PROBLEM STATEMENT
Every line of the data must be copied exactly.

--- --- ---

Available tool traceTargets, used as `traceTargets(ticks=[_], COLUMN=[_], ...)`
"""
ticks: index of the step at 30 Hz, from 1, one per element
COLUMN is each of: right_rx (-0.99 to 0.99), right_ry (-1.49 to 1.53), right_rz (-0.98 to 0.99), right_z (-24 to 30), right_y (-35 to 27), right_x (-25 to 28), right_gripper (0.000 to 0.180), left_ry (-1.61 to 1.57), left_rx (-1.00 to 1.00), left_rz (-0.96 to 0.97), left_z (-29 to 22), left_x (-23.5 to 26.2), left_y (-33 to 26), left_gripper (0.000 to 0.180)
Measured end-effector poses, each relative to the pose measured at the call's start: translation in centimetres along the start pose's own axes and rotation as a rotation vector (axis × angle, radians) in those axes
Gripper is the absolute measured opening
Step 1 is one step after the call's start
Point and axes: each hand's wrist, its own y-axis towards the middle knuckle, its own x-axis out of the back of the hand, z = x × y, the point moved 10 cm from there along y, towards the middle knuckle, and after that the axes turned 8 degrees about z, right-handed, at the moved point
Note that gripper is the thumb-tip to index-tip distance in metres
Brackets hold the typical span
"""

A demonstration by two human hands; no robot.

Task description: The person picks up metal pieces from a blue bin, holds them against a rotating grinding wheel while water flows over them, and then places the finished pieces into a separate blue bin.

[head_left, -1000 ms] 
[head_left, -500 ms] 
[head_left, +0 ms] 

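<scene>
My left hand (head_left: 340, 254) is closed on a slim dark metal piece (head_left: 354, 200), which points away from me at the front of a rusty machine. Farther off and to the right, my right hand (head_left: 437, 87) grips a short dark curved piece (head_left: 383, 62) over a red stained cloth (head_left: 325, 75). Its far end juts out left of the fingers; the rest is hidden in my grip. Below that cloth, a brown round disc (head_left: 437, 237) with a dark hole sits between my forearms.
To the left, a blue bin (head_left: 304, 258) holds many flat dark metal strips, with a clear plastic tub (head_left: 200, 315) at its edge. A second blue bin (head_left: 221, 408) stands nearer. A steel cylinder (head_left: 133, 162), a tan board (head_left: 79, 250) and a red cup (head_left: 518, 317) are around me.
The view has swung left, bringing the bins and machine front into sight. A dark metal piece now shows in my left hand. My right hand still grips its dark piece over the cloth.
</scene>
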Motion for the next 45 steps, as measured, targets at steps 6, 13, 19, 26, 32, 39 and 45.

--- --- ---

RESULT OF THE TASK
Available tool traceTargets, used as `traceTargets(ticks=[_], COLUMN=[_], ...)`
"""
ticks: index of the step at 30 Hz, from 1, one per element
COLUMN is each of: right_rx (-0.99 to 0.99), right_ry (-1.49 to 1.53), right_rz (-0.98 to 0.99), right_z (-24 to 30), right_y (-35 to 27), right_x (-25 to 28), right_gripper (0.000 to 0.180), left_ry (-1.61 to 1.57), left_rx (-1.00 to 1.00), left_rz (-0.96 to 0.97), left_z (-29 to 22), left_x (-23.5 to 26.2), left_y (-33 to 26), left_gripper (0.000 to 0.180)
Measured end-effector poses, each relative to the pose measured at the call's start: translation in centimetres along the start pose's own axes and rotation as a rotation vector (axis × angle, radians) in those axes
Gripper is the absolute measured opening
Step 1 is one step after the call's start
Point and axes: each hand's wrist, its own y-axis towards the middle knuckle, its own x-axis out of the back of the hand, z = x × y, the point moved 10 cm from there along y, towards the middle knuckle, and after that the axes turned 8 degrees about z, right-handed, at the moved point
Note that gripper is the thumb-tip to index-tip distance in metres
Brackets hold the typical span
"""

A demonstration by two human hands; no robot.

Task description: The person picks up metal pieces from a blue bin, holds them against a rotating grinding wheel while water flows over them, and then places the finished pieces into a separate blue bin.

[head_left, -1000 ms] 
[head_left, -500 ms] 
[head_left, +0 ms] 

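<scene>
My left hand (head_left: 340, 254) is closed on a slim dark metal piece (head_left: 354, 200), which points away from me at the front of a rusty machine. Farther off and to the right, my right hand (head_left: 437, 87) grips a short dark curved piece (head_left: 383, 62) over a red stained cloth (head_left: 325, 75). Its far end juts out left of the fingers; the rest is hidden in my grip. Below that cloth, a brown round disc (head_left: 437, 237) with a dark hole sits between my forearms.
To the left, a blue bin (head_left: 304, 258) holds many flat dark metal strips, with a clear plastic tub (head_left: 200, 315) at its edge. A second blue bin (head_left: 221, 408) stands nearer. A steel cylinder (head_left: 133, 162), a tan board (head_left: 79, 250) and a red cup (head_left: 518, 317) are around me.
The view has swung left, bringing the bins and machine front into sight. A dark metal piece now shows in my left hand. My right hand still grips its dark piece over the cloth.
</scene>
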Motion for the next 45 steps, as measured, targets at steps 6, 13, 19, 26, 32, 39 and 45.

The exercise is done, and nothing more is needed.